Une panthéonisation est, en fait, un nouvel enterrement et en tant que tel, elle constitue aussi un rite de passage : le héros de la cérémonie, au début citoyen ordinaire, doit passer par plusieurs étapes avant de devenir un grand homme, à l’instar de tous les autres grands hommes enterrés dans la crypte du monument. Dans le cas de Maurice Genevoix, son cercueil dut parcourir un long voyage circulaire afin d’accomplir la première partie du rite, sa séparation des autres citoyens. Le lundi 9 novembre, il fut exhumé du cimetière de Passy et amené aux Éparges, le village où il fut blessé en 1915. Après avoir passé la nuit dans l’église locale, le cercueil retourna à Paris où il fut déposé à l’École Normale supérieure, rue d’Ulm, avant d’être conduit au monument le soir du 11 novembre. La proximité physique et spirituelle entre l’ENS et le Panthéon inspira à Mona Ozouf, ne plaisantant qu’à moitié, le sous-titre « L’École normale des morts22 » pour son célèbre article sur le monument. Dans le cas de Maurice Genevoix, la métonymie était particulièrement appropriée. Cependant, le contact symbolique entre l’écrivain et le lieu où il versa son sang pour la patrie était encore plus important et, comme nous le verrons, il eut un écho dans la cérémonie elle-même.
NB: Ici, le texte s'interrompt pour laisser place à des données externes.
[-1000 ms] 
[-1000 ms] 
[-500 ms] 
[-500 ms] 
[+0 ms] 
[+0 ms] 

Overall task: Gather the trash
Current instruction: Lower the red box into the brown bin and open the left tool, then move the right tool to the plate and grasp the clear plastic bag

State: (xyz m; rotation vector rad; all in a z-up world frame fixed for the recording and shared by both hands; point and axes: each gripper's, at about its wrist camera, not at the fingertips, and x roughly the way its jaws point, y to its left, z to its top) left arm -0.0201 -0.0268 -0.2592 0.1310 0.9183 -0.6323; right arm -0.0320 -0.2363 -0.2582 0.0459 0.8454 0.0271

Ce même lundi, le président Macron fit un autre voyage qui le mettait en contact avec un autre lieu sacré de l’histoire de France. Pour le cinquantième anniversaire de la mort de Charles de Gaulle, il se rendit en effet en pèlerinage à Colombey-les-Deux-Églises, afin de s’incliner sur la tombe du général avant de participer à la cérémonie militaire annuelle face à l’immense Croix de Lorraine, située à proximité. Ce faisant, il renouvelait une tradition gaulliste, selon laquelle un tel pèlerinage était devenu un événement annuel23. Bien que la proximité des dates de l’anniversaire et de la panthéonisation fût pure coïncidence, l’un des conseillers d’Emmanuel Macron rappela aux journalistes que De Gaulle avait bravement combattu pendant la Grande Guerre, et il ajouta que « quand on parle de la Nation, quand on va se recueillir sur la tombe du Général, quand on va au Panthéon… on montre la même chose, on dit la même chose24 ». C’était donc là un autre indice que, pour lui, le Panthéon cessait d’être un monument de la Gauche.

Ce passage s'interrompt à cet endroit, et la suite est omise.